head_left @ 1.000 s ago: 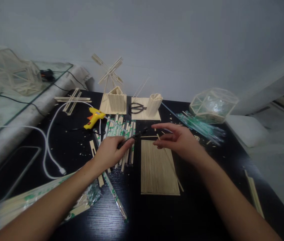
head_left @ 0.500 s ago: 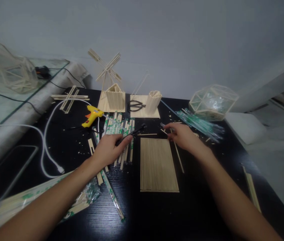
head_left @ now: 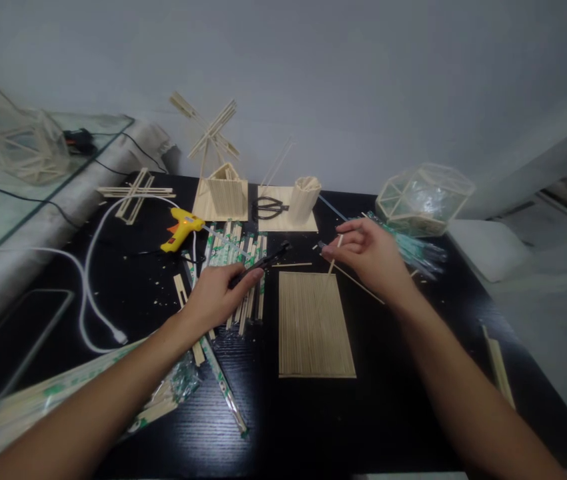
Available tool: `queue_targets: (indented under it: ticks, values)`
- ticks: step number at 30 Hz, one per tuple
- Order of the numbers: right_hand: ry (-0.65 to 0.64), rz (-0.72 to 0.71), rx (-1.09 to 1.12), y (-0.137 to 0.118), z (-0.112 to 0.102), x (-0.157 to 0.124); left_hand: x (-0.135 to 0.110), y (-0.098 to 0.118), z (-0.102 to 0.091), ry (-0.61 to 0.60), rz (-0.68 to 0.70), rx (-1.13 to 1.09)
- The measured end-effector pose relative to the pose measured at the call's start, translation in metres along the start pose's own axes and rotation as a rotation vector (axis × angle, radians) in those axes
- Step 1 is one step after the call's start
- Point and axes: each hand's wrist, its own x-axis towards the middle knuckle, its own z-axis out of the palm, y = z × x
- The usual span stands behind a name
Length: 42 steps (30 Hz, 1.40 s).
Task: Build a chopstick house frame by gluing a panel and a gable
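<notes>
My left hand [head_left: 216, 297] is closed around the handles of a pair of black cutters [head_left: 266, 261], whose tip points right over a pile of wrapped chopsticks [head_left: 236, 250]. My right hand [head_left: 371, 257] is raised just above the table and pinches a thin bamboo stick [head_left: 334, 257]; a second stick [head_left: 361, 285] slants out beneath it. Between both hands lies a flat rectangular mat of glued bamboo sticks [head_left: 313, 325] on the black table [head_left: 313, 427].
A yellow glue gun [head_left: 179, 228] with white cable lies left of centre. Behind stand a stick windmill house [head_left: 221, 187], a stick cup [head_left: 304, 198] with black scissors [head_left: 268, 208], and a geodesic stick frame [head_left: 423, 197]. Green plastic wrappers [head_left: 413, 250] lie right.
My right hand moved from over the mat to the table on the right, took up a thin stick and lifted it. My left hand stayed put with the cutters.
</notes>
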Motion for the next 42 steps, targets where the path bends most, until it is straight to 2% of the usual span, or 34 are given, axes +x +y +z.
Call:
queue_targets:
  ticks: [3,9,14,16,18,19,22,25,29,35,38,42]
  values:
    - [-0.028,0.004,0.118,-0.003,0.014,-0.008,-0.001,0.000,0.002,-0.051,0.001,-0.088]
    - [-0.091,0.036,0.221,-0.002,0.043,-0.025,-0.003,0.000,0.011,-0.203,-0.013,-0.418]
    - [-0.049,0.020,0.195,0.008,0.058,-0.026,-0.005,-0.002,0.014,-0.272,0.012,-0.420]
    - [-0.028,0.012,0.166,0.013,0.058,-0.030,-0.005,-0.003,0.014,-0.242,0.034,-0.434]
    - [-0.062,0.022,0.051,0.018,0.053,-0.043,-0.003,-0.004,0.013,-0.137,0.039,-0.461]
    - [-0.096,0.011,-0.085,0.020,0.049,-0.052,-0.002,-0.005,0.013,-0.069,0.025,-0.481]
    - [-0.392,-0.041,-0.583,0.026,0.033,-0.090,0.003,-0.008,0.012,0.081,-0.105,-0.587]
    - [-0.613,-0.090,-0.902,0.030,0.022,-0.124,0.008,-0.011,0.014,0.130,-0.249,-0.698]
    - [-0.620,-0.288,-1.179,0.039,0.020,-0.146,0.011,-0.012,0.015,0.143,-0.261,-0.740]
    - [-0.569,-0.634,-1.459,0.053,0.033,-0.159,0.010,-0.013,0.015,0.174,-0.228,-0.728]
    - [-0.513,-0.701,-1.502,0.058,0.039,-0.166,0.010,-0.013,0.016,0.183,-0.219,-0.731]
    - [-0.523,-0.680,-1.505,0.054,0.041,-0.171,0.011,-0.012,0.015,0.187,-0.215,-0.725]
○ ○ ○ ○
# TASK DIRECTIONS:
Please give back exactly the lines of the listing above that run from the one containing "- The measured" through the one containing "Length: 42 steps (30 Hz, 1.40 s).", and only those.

# RESPONSE FOR THIS EXERCISE:
- The measured end-effector pose relative to the pose measured at the call's start, translation in metres along the start pose's own axes and rotation as a rotation vector (axis × angle, radians) in those axes
- Step 1 is one step after the call's start
- Point and axes: each hand's wrist, its own x-axis towards the middle knuckle, its own z-axis out of the palm, y = z × x
- The usual span stands behind a name
Length: 42 steps (30 Hz, 1.40 s).

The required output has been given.